To do: Your task is to quote the records from their first line through the line containing "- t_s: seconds", with nothing added or left out.

[Saved data entries]
********

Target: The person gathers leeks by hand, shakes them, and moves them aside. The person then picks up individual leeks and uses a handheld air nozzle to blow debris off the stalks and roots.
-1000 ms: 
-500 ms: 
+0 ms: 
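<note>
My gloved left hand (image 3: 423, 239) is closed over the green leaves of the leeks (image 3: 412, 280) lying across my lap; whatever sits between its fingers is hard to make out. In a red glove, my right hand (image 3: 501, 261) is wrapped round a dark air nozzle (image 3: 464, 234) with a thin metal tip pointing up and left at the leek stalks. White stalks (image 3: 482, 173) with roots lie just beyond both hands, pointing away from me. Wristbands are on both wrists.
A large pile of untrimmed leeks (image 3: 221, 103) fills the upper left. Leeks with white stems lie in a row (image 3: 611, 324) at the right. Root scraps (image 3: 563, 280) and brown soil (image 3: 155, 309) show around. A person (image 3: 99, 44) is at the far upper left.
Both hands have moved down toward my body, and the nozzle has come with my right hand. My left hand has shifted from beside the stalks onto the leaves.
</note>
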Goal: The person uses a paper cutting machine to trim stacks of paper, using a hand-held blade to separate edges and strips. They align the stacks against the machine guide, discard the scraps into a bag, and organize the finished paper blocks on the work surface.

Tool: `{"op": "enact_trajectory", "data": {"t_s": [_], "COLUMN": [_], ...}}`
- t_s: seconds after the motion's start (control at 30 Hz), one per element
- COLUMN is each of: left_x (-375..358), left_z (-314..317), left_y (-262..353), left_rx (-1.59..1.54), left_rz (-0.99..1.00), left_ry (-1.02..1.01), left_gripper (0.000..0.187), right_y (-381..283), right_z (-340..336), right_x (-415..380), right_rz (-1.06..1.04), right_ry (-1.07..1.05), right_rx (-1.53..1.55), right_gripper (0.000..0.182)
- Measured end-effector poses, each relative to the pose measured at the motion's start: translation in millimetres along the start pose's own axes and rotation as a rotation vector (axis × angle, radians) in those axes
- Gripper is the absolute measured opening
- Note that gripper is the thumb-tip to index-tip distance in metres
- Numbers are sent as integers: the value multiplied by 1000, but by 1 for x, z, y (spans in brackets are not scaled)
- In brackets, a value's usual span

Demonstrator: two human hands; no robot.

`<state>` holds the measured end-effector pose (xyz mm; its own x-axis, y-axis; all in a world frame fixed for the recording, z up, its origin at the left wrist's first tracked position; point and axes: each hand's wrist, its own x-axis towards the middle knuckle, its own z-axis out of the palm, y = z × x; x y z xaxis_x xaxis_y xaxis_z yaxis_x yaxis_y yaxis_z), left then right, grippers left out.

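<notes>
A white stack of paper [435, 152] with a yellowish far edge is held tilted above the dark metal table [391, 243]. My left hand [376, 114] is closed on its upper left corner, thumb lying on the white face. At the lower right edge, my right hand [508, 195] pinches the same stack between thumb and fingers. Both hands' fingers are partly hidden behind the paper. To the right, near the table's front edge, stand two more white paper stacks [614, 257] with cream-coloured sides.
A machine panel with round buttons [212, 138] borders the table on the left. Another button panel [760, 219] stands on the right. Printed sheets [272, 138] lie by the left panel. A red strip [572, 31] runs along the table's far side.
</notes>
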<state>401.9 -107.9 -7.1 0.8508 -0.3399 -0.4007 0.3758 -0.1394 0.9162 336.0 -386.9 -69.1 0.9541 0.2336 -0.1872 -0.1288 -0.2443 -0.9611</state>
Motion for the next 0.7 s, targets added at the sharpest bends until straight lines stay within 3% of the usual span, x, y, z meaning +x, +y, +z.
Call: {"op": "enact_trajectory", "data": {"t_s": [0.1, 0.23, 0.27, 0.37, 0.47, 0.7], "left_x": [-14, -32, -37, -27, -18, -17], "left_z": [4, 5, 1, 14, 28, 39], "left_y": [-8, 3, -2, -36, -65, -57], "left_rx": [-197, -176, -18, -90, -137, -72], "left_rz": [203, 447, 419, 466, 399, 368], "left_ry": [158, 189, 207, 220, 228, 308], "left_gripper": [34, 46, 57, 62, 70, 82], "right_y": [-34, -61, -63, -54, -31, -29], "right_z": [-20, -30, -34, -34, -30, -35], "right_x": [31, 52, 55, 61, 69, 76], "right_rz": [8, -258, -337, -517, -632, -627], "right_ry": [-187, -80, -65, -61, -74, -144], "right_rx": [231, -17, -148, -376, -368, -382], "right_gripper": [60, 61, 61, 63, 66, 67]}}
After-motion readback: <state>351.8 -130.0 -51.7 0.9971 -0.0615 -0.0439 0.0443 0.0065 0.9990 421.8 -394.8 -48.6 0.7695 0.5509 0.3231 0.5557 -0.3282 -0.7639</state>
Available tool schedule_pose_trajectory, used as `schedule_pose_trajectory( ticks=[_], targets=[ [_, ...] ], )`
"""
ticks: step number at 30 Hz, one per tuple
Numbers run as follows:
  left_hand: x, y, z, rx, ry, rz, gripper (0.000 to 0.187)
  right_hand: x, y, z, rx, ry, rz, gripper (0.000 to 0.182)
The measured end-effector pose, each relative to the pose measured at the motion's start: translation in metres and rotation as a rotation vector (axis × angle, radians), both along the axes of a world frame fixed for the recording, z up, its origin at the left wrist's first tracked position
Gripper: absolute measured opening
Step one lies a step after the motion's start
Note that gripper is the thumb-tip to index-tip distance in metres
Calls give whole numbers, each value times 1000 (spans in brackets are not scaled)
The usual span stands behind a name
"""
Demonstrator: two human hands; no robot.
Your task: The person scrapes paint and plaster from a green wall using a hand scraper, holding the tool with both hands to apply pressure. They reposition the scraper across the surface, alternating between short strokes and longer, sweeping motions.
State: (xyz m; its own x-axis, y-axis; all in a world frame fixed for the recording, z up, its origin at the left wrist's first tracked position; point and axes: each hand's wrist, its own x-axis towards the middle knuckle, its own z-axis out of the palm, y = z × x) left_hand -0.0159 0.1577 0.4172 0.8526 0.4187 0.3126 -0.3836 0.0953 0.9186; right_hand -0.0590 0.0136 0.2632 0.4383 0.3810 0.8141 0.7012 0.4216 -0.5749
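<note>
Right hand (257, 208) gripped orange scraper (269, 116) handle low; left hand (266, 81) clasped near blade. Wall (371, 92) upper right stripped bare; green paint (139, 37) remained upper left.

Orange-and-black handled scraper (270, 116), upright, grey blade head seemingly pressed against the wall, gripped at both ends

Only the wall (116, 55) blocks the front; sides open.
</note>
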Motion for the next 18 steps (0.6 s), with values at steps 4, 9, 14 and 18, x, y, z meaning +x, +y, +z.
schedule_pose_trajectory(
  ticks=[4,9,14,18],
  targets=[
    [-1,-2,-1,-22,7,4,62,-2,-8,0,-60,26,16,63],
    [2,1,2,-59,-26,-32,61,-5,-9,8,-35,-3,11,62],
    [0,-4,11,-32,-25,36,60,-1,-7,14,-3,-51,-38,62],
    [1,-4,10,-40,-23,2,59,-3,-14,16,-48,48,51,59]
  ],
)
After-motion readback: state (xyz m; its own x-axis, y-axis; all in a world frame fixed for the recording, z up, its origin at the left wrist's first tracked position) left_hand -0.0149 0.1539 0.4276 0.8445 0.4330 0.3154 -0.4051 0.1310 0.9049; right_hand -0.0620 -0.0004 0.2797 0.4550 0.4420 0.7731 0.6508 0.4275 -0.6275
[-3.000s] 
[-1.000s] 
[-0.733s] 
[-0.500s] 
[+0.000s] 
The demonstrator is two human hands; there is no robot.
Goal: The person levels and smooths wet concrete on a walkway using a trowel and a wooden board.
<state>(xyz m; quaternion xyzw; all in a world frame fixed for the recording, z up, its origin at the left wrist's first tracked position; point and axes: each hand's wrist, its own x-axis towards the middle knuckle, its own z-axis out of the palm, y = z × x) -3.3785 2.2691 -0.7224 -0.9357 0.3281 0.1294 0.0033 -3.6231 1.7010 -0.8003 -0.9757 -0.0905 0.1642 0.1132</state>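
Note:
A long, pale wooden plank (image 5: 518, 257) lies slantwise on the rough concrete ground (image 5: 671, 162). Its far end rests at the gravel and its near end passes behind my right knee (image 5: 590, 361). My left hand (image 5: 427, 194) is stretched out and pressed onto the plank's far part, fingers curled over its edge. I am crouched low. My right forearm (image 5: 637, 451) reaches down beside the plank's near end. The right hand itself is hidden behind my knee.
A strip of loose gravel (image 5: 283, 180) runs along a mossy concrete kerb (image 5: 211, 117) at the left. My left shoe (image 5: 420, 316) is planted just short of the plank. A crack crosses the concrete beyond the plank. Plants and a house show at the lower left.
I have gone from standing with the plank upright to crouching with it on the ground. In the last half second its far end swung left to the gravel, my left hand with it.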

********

Answer to this exercise:
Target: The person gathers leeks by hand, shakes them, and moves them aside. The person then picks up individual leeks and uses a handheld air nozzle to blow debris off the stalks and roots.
-1000 ms: 
-500 ms: 
+0 ms: 
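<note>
My gloved left hand (image 3: 423, 239) is closed over the green leaves of the leeks (image 3: 412, 280) lying across my lap; whatever sits between its fingers is hard to make out. In a red glove, my right hand (image 3: 501, 261) is wrapped round a dark air nozzle (image 3: 464, 234) with a thin metal tip pointing up and left at the leek stalks. White stalks (image 3: 482, 173) with roots lie just beyond both hands, pointing away from me. Wristbands are on both wrists.
A large pile of untrimmed leeks (image 3: 221, 103) fills the upper left. Leeks with white stems lie in a row (image 3: 611, 324) at the right. Root scraps (image 3: 563, 280) and brown soil (image 3: 155, 309) show around. A person (image 3: 99, 44) is at the far upper left.
Both hands have moved down toward my body, and the nozzle has come with my right hand. My left hand has shifted from beside the stalks onto the leaves.
</note>
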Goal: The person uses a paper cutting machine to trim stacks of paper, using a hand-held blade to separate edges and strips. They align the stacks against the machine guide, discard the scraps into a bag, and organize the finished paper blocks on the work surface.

Tool: `{"op": "enact_trajectory", "data": {"t_s": [_], "COLUMN": [_], ...}}`
- t_s: seconds after the motion's start (control at 30 Hz), one per element

That wraps up the exercise.